PROBLEM DETAILS
When the line with "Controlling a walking" appears below, start repeating lines exactly, and keep going through the line with "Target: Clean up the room"; add nothing outside that span.

COLLECTED MATERIAL

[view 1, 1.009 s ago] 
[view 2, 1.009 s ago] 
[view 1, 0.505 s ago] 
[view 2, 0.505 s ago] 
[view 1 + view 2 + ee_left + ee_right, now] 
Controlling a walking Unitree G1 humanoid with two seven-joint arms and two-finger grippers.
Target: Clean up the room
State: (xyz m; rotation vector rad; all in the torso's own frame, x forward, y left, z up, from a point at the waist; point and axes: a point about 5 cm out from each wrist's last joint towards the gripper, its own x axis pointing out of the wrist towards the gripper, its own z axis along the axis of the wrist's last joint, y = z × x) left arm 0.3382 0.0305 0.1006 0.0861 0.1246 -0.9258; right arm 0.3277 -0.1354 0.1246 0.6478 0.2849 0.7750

OUTPUT OF THE EXERCISE
Controlling a walking Unitree G1 humanoid with two seven-joint arms and two-finger grippers.
Target: Clean up the room

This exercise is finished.